══ DATA PROVIDED
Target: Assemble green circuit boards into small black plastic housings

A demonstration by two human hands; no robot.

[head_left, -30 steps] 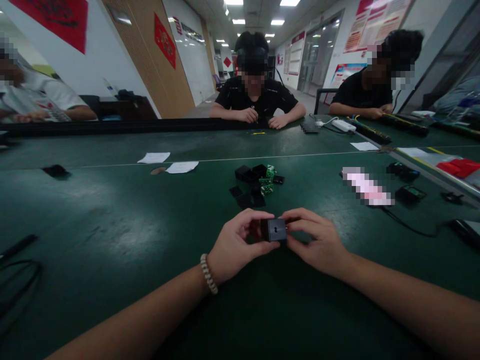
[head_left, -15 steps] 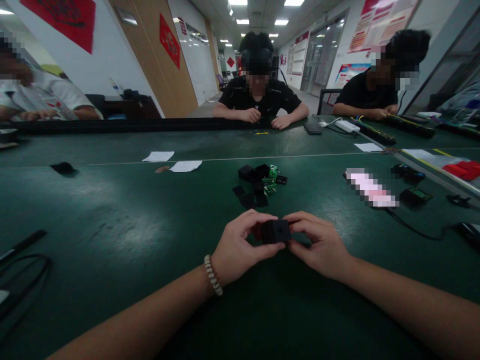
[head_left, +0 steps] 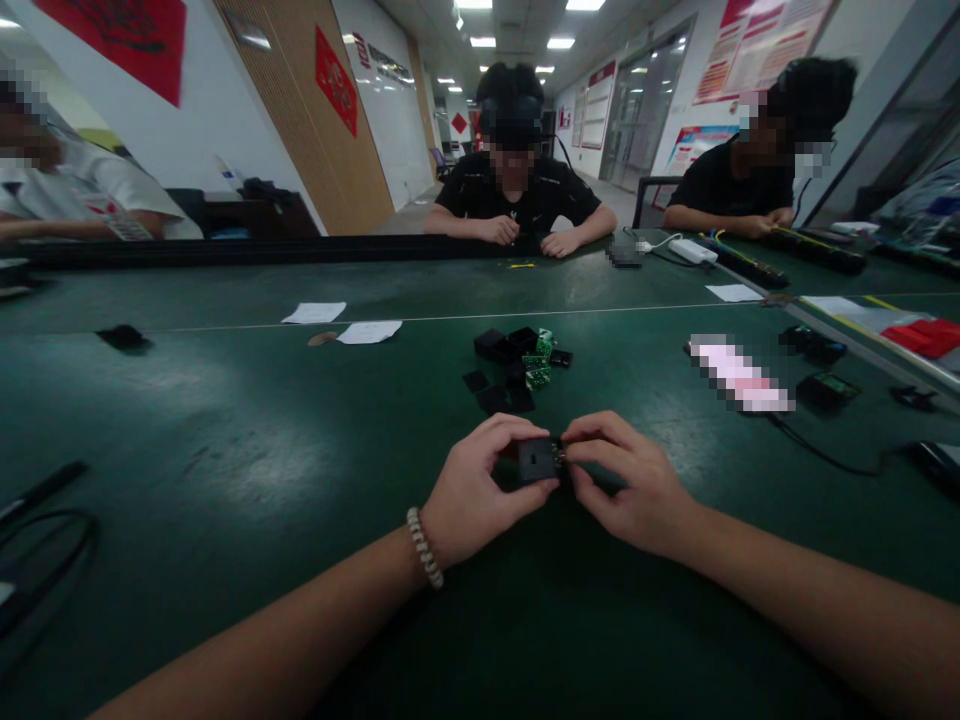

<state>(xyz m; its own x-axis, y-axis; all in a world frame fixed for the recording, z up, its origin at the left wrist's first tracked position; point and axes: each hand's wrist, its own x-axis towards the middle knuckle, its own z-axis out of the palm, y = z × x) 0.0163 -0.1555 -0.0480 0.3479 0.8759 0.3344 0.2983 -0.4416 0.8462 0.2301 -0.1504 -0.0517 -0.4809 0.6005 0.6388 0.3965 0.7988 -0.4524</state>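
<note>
My left hand is closed around a small black plastic box, thumb below and fingers above. The face turned toward me has a small dark slot. At the box's right end, a small electronic part with shiny metal bits sticks out. My right hand pinches this part between thumb and fingertips; its far side is hidden. Beyond my hands lies a cluster of black box shells, green circuit boards and thin black plates.
A phone with a cable lies to the right, near a black device. Paper slips are on the green table. A black cable is at left. Across the table sit several people, one directly opposite.
The black box has turned in my left hand and shifted slightly left. Its right end now shows metal bits at my right fingertips. The red patch beside my left fingers is out of sight.
</note>
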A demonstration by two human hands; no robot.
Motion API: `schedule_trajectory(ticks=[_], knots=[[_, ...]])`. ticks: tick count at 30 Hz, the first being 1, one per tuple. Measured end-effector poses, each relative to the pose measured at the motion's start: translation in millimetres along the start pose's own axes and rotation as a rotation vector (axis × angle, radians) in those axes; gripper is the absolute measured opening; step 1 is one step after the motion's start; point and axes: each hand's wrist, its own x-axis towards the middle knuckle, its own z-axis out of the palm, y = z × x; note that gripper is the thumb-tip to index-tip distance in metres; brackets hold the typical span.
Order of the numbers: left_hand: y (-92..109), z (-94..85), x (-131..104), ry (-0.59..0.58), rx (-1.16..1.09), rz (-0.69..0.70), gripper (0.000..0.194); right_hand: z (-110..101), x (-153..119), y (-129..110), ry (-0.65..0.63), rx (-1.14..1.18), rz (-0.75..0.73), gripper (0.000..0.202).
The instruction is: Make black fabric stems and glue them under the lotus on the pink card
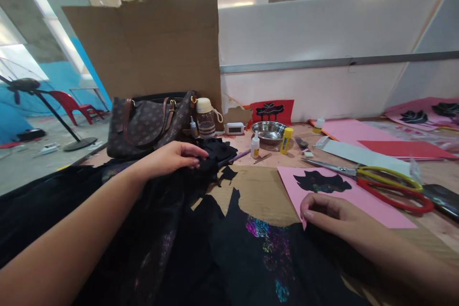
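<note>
My right hand (332, 213) has thumb and fingers pinched on the near left corner of a pink paper sheet (376, 208). A dark cut-out (321, 181) with a jagged outline lies on that sheet. Scissors (383, 179) with yellow and red handles rest across the sheet's right part. Over the left side of the table, my left hand (174, 158) hovers with fingers stretched out, beside crumpled black scraps (217, 150). I cannot tell whether it touches them. Black cloth with shiny coloured patches (272, 248) spreads across the front, below both hands.
Behind the cardboard mat (256, 193) stand a small glue bottle (255, 146), a yellow glue stick (286, 141) and a metal bowl (268, 131). A brown handbag (143, 126) and a drink bottle (206, 119) are at the back left. Coloured papers (409, 150) lie at right.
</note>
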Motion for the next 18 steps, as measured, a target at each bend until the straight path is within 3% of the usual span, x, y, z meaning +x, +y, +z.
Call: schedule_trajectory(ticks=[7, 18], knots=[[16.6, 9.1, -4.6, -0.049, -0.037, -0.019, 0.032, -0.9, -1.8, 3.3, -0.019, 0.008, -0.033, 0.041], [14.5, 14.1, -2.2, -0.099, -0.147, -0.002, 0.044, -3.8, -0.7, 5.3, -0.033, -0.019, -0.035, 0.046]])
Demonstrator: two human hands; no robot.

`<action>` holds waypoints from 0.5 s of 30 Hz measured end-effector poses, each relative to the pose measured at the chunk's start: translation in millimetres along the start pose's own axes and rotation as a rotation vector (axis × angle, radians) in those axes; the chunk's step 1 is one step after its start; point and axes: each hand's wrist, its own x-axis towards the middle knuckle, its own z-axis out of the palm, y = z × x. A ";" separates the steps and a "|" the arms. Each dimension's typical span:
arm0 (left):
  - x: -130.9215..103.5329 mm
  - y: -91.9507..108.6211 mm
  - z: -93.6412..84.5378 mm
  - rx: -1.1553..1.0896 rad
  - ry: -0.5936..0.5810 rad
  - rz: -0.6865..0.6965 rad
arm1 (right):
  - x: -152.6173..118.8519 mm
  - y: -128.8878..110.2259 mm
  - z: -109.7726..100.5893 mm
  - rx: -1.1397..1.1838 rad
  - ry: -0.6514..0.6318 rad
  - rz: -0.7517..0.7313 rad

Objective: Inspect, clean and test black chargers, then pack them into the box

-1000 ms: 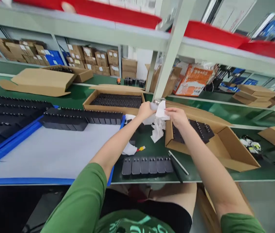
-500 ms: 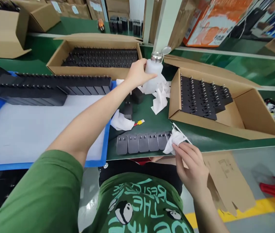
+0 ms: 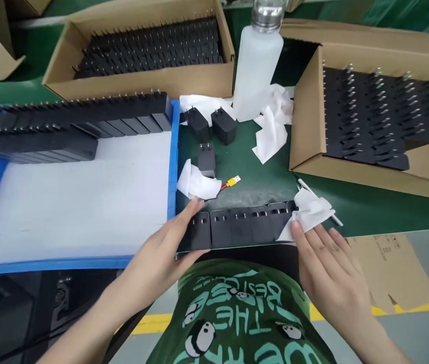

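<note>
A: Where are the hands?

B: Both sit at the near edge of the green tabletop. The left hand lies spread, fingers flat against the left end of a row of 5 black plastic plug adapters lined up along that edge. The right hand is also flat and spread, its fingertips pressing a crumpled white wipe against the row's right end.

A: Any open room?

B: Little. The row lies right at the lip. Just left, the raised blue rim of a white tray closes that side. To the right, an open brown cardboard box of black adapters stands near, with a thin white pen partly under the wipe.

A: And behind the row?

B: 3 loose black adapters, a yellow USB plug, more white wipes and a frosted white plastic bottle with a metal top. A second cardboard box stands farther back.
</note>
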 end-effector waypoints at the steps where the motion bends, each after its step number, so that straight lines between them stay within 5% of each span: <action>1: 2.1 -1.3 6.7 -0.015 0.018 -0.004 | 2.1 -3.1 -1.1 -0.019 -0.013 -0.021; 11: 7.2 -9.5 9.4 -0.038 0.064 -0.001 | 60.3 -92.3 22.3 0.168 0.153 -0.261; 15: 7.6 -7.1 8.3 -0.022 0.067 -0.053 | 82.6 -99.7 14.3 0.535 0.186 -0.303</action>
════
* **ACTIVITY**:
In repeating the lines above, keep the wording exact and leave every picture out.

* **RESPONSE AREA**:
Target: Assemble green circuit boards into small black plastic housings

A demonstration by two human hands; no robot.

[head_left, -30 steps] 
[head_left, -15 steps] 
[head_left, +0 steps] 

<state>(xyz m; its own x-axis, y-axis; all in a world frame fixed for the recording, z up, its origin at the left wrist's first tracked position; point and axes: each hand's wrist, its own x-axis towards the middle knuckle, its own z-axis out of the palm, y = z × x) 0.0163 -0.1555 -0.0480 0.3479 0.8759 0.3344 0.2983 -0.4416 0.8462 0.2301 -0.1504 -0.0517 -0.4809 0.6005 0.6388 0.3965 0.7988 -0.4524</state>
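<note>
My left hand is closed around a small black plastic box, thumb below and fingers above. The face turned toward me has a small dark slot. At the box's right end, a small electronic part with shiny metal bits sticks out. My right hand pinches this part between thumb and fingertips; its far side is hidden. Beyond my hands lies a cluster of black box shells, green circuit boards and thin black plates.
A phone with a cable lies to the right, near a black device. Paper slips are on the green table. A black cable is at left. Across the table sit several people, one directly opposite.
The black box has turned in my left hand and shifted slightly left. Its right end now shows metal bits at my right fingertips. The red patch beside my left fingers is out of sight.
</note>
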A demonstration by two human hands; no robot.
Motion API: `schedule_trajectory(ticks=[_], knots=[[_, ...]])`. ticks: tick count at 30 Hz, the first being 1, one per tuple. Measured end-effector poses, each relative to the pose measured at the motion's start: translation in millimetres along the start pose's own axes and rotation as a rotation vector (axis × angle, radians) in those axes; gripper is the absolute measured opening; step 1 is one step after the motion's start; point and axes: each hand's wrist, its own x-axis towards the middle knuckle, its own z-axis out of the palm, y = z × x; note that gripper is the thumb-tip to index-tip distance in metres; brackets hold the typical span.
Order of the numbers: left_hand: y (-92..109), z (-94..85), x (-131..104), ry (-0.59..0.58), rx (-1.16..1.09), rz (-0.69..0.70), gripper (0.000..0.194); right_hand: z (-110..101), x (-153..119), y (-129..110), ry (-0.65..0.63), rx (-1.14..1.18), rz (-0.75..0.73), gripper (0.000..0.202).
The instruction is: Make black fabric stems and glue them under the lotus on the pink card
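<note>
My right hand (332, 213) has thumb and fingers pinched on the near left corner of a pink paper sheet (376, 208). A dark cut-out (321, 181) with a jagged outline lies on that sheet. Scissors (383, 179) with yellow and red handles rest across the sheet's right part. Over the left side of the table, my left hand (174, 158) hovers with fingers stretched out, beside crumpled black scraps (217, 150). I cannot tell whether it touches them. Black cloth with shiny coloured patches (272, 248) spreads across the front, below both hands.
Behind the cardboard mat (256, 193) stand a small glue bottle (255, 146), a yellow glue stick (286, 141) and a metal bowl (268, 131). A brown handbag (143, 126) and a drink bottle (206, 119) are at the back left. Coloured papers (409, 150) lie at right.
</note>
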Motion for the next 18 steps, as measured, a target at each bend until the straight path is within 3% of the usual span, x, y, z meaning +x, +y, +z.
Call: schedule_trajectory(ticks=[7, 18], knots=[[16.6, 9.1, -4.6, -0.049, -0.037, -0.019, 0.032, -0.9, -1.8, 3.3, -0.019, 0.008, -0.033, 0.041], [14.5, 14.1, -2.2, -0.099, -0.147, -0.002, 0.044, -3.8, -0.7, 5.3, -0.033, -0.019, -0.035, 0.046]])
Demonstrator: two human hands; no robot.

`<action>` holds waypoints from 0.5 s of 30 Hz measured end-effector poses, each relative to the pose measured at the chunk's start: translation in millimetres along the start pose's own axes and rotation as a rotation vector (axis × angle, radians) in those axes; the chunk's step 1 is one step after its start; point and axes: each hand's wrist, its own x-axis towards the middle knuckle, its own z-axis out of the palm, y = z × x. A ";" separates the steps and a "|" the arms. Each dimension's typical span:
arm0 (left):
  - x: -130.9215..103.5329 mm
  - y: -91.9507..108.6211 mm
  - z: -93.6412..84.5378 mm
  - rx: -1.1553..1.0896 rad
  - ry: -0.5936..0.5810 rad
  - rz: -0.6865..0.6965 rad
arm1 (right):
  - x: -152.6173..118.8519 mm
  - y: -128.8878..110.2259 mm
  - z: -109.7726..100.5893 mm
  - rx: -1.1397..1.1838 rad
  - ry: -0.6514..0.6318 rad
  - rz: -0.7517..0.7313 rad

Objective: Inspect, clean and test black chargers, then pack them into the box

-1000 ms: 
-500 ms: 
+0 ms: 

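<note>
A: Where are the hands?

B: Both sit at the near edge of the green tabletop. The left hand lies spread, fingers flat against the left end of a row of 5 black plastic plug adapters lined up along that edge. The right hand is also flat and spread, its fingertips pressing a crumpled white wipe against the row's right end.

A: Any open room?

B: Little. The row lies right at the lip. Just left, the raised blue rim of a white tray closes that side. To the right, an open brown cardboard box of black adapters stands near, with a thin white pen partly under the wipe.

A: And behind the row?

B: 3 loose black adapters, a yellow USB plug, more white wipes and a frosted white plastic bottle with a metal top. A second cardboard box stands farther back.
</note>
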 end-effector waypoints at the steps where the motion bends, each after its step number, so that straight lines between them stay within 5% of each span: <action>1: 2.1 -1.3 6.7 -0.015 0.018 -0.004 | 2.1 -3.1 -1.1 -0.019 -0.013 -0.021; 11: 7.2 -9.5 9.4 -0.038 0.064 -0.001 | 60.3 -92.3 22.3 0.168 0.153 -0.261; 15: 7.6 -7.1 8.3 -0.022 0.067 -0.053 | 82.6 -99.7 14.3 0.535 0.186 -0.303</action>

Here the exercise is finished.